You may ask what is that. Well a proper definition can be:

A Scum Master is one who is trying to be the scrum master, without imbibing the agile mindset.

These are the most dangerous kind of people as they not only fail badly, they force the others to think that Scrum/Agile is just a fancy word of no use. I had a pleasure to meet few of such people. Let me tell you what can help in identifying such people:

  1. The sprint closing are waiting to finish the tasks, because they are waiting to close the tasks that are not completed due to some reason in last sprints.
  2. Multiple sprints are running at the same time. Again as per above, earlier sprints cant be closed as there are pending items in it.
  3. The sprint backlog is created before the discussion between the development team and the Product team.
  4. Priority field in in ticket takes precedence over the stacked backlog approach. So multiple things becomes highest priority tasks.
  5. No Release planning in the team as team cant think of anything else then finishing up the load of tasks in the team.
  6. The team works round the clock as the Scrum master has added things in sprints after the discussion with products. Not sure who gave the right to scrum master to alter the sprint backlog.
  7. Estimation of the task is done with none or negligible clarifications.
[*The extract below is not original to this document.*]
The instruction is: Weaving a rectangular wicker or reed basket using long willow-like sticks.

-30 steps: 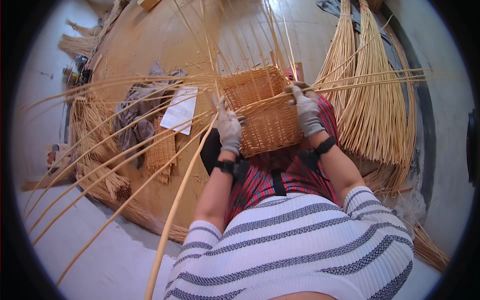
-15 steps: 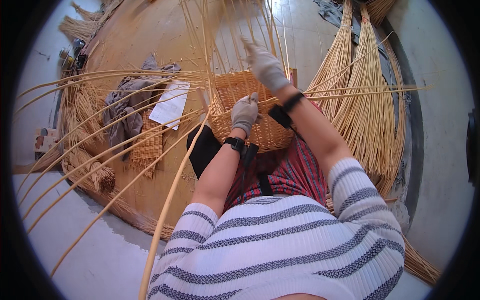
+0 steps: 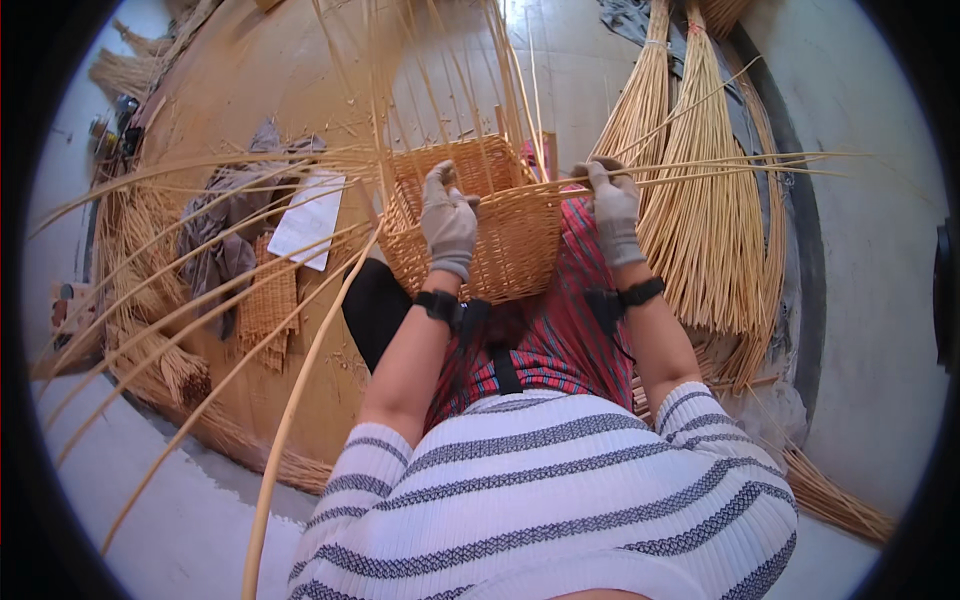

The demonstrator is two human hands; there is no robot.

There are many such points you might have noticed. Let me know so that I can add them in my post here.

I see a lot of posts on how one can become a very good Scrum Master, you might have felt the topic a bit different, but valid. Check if you are doing any of it. If yes, I suggest to immediately change the pattern and first work in a real agile team (not as scrum master of course). It hits hard, but given that there are only few responsibilities of scrum master, the role is big because the of the dependency of the team on Scrum Master.

If not, be proud to be a successful Scrum Master.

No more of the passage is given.